Even a few years after its release Life is Strange is one of the few games to capture the storytelling appeal pioneered by the Telltale games. Deck Nine is the video game company behind Life is Strange Before the Storm which is a prequel to the original game. This gives the original developers, Dontnod Entertainment, a chance to work on a proper sequel while allowing fans to revisit the world of Life is Strange in a new story. As is often the case in such arrangements, the temporary hand-off to a new studio has met with mixed results. While the story and character remain strong the technology behind the game has apparently decided to take the prequel back in time in more ways than one.
Like the original Life is Strange most of this first episode is given over to world-building and establishing our cast of characters. It is only in the final few minutes of the episode that major plot revelations occur which will presumably drive the remaining two episodes. Also like the original, fortunately, the episode is held up by strong character stories, and it is easy to get lost in the world of our protagonist, Chloe Price. If you played the original you’ll recognize the character, but even if you are coming in fresh you’ll find an interesting character in her. Chloe is not the only returning character, and as such, I think you will get more out of this game if you played the original Life is Strange, but it is by no means a requirement. The game is at its strongest when it is exploring the dynamic between Chloe and the various characters around her, and the most important of these is Rachel Amber.

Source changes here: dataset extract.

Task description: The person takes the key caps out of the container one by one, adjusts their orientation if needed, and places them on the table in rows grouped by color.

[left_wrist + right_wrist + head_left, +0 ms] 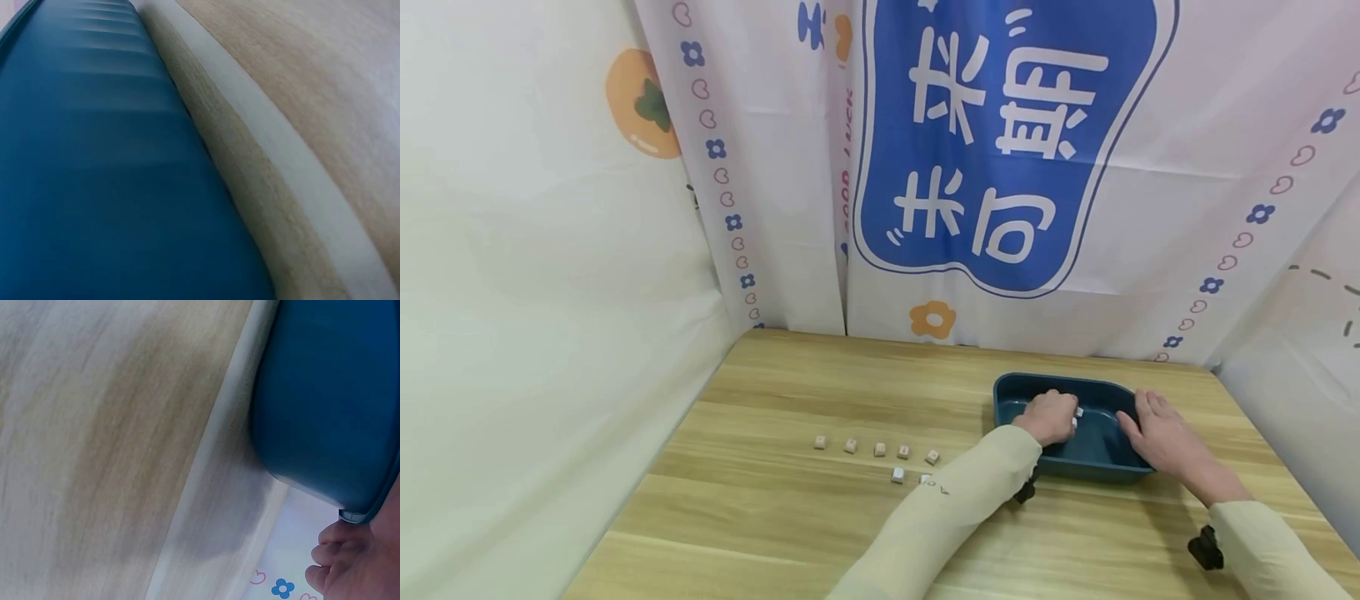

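Observation:
A dark blue plastic bin (1097, 477) stands on the wooden table. My left hand (1048, 417) reaches over its near wall with curled fingers, and small white cube-like blocks (1078, 412) show at the fingertips. At the bin's right end my right hand (1172, 442) grips the rim, thumb on the inner side and fingers along the outer side. In the right wrist view, curled fingers (337, 553) show beside the bin's end. The left wrist view holds only the bin's ribbed outer wall (125, 144) and the table, so the left fingers are hidden there.
Left of the bin, several small pinkish blocks (880, 450) lie in a loose row. Nearer me are white blocks (898, 475), one partly covered by the left sleeve. Printed curtains (790, 250) hang behind the table's far edge. Dark wrist mounts (1206, 548) stick out below the sleeves.

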The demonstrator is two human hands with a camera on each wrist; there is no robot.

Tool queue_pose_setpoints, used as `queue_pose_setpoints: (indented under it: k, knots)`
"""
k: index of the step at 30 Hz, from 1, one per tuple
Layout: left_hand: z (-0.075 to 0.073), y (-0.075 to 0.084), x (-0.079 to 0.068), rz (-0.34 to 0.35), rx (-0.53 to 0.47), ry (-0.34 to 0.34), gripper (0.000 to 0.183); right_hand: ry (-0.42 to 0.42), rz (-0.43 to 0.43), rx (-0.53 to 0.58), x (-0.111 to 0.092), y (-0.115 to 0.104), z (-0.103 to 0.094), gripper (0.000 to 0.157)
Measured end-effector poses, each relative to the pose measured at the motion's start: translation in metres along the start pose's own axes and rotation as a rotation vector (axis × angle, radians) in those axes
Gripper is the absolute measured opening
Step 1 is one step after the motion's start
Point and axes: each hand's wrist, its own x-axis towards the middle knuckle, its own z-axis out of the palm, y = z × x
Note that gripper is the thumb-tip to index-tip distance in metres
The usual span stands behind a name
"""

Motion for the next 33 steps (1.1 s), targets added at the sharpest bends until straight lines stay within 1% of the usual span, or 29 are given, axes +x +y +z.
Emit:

While the story and characterizations maintain the high quality of the original it is hard to say the same about the rest. There are times when this game shows off some truly beautiful moments, but then there are other times when you’ll wonder if they’re using a texture set left over from the PlayStation 2 era. The voice acting is equally variable, although it is worth keeping in mind there is a voice actor strike in progress right now and options are limited for game studios. Still, regardless of the circumstances, there is an obvious gap in quality between the original and Before the Storm, which does hurt the latter. The strike has also resulted in most, if not all, of the characters being recast, and the changes can be jarring in some cases. Lastly, the time mechanics of the original game have been replaced with a verbal sparring mini-game, which mostly just involves Chloe insulting people until they are cowed into submission. I get the idea behind it, but I honestly found it unfulfilling and a poor substitute for the time mechanics. For me, it was the single biggest misstep of this title, and I hope it only gets used sparingly in the remaining episodes.
Life is Strange Before the Storm Review Final Thoughts:
Life is Strange Before the Storm will be told in three episodes, down from the first game’s five. The first is available now, and the remaining two will come out in the near future. Like many other episodic games, I generally recommend caution before purchasing the game. Even if the first episode is strong there is nothing to say that subsequent episodes will maintain that, and it is always a gamble. That said, if you enjoyed the original then the early indicators are that this will live up to its legacy. The graphics and sound quality are a step backward, but not in a way that seriously impacts the overall experience. The writing remains solid, and the characters are compelling regardless of whether this is your first experience with the Life is Strange franchise or not.
Related: Life is Strange Before the Storm preview:
Life is Strange Before the Storm on PS4
- Easy to get drawn into the world of Chloe Price.
- Has plenty of emotional resonance.
- Has a twenty-minute side quest involving you playing Dungeons & Dragons for no good reason.
- Voice acting is inconsistent.
- Graphic textures often look like they were meant for a PlayStation 2 port.